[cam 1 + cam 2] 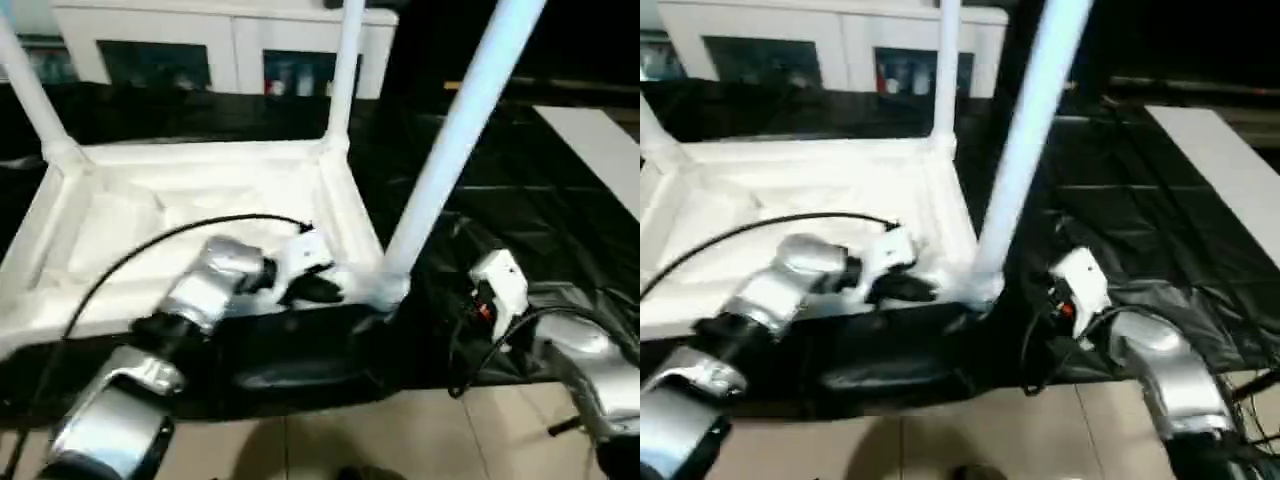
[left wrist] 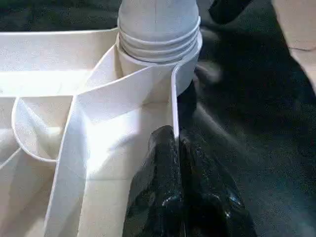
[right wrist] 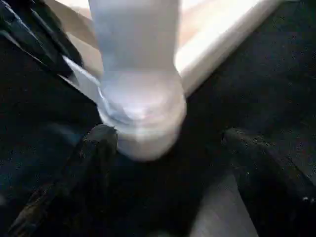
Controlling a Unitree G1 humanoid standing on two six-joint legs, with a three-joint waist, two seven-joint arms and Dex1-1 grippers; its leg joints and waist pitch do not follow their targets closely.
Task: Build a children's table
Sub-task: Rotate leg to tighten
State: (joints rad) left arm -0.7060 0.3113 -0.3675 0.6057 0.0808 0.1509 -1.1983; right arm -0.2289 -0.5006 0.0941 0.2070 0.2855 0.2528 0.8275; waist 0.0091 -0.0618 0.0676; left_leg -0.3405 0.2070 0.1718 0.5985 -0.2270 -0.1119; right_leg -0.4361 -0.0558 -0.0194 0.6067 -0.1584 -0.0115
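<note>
Your tabletop [image 1: 150, 215] lies underside up at centre left of the head views, on black sheeting [image 1: 520, 230], three legs [image 1: 455, 140] standing in its sockets. Your left gripper [image 2: 180, 148] is closed, its fingers pinching the near rim beside the near-right socket [image 3: 143, 116]. Your right gripper [image 3: 165, 148] is open (fingers either side of that socket, not touching).

We see a white cabinet [image 1: 225, 40] with dark glass doors at the back, black sheeting [image 1: 520, 210] over the work surface, beige floor tiles [image 1: 420, 440] in front.
</note>
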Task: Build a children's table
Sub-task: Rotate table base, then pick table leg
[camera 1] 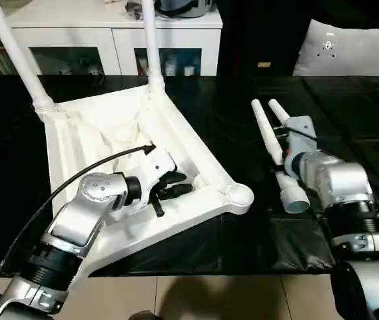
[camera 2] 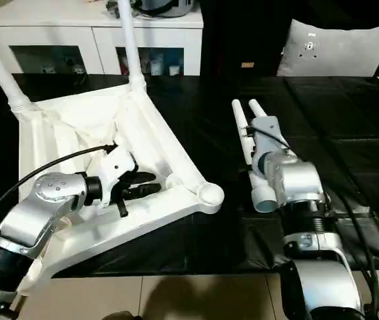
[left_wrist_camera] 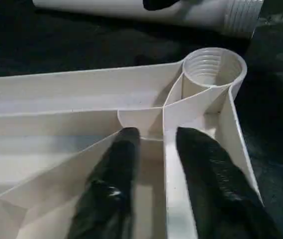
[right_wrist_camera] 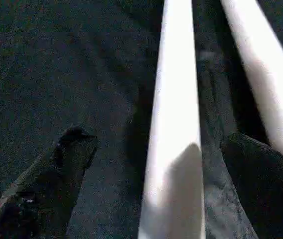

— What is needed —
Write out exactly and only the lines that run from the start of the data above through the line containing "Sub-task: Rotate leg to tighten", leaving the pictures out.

— Expected answer —
[cam 1 + cam 2] 
[left wrist] 
[right wrist] 
Controlling a Unitree G1 humanoid standing on two six-joint legs, with a three-joint waist, two seven-joint arms and Dex1-1 grippers; its leg joints and waist pitch do not follow their targets closely.
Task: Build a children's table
Sub-task: Rotate leg to tighten

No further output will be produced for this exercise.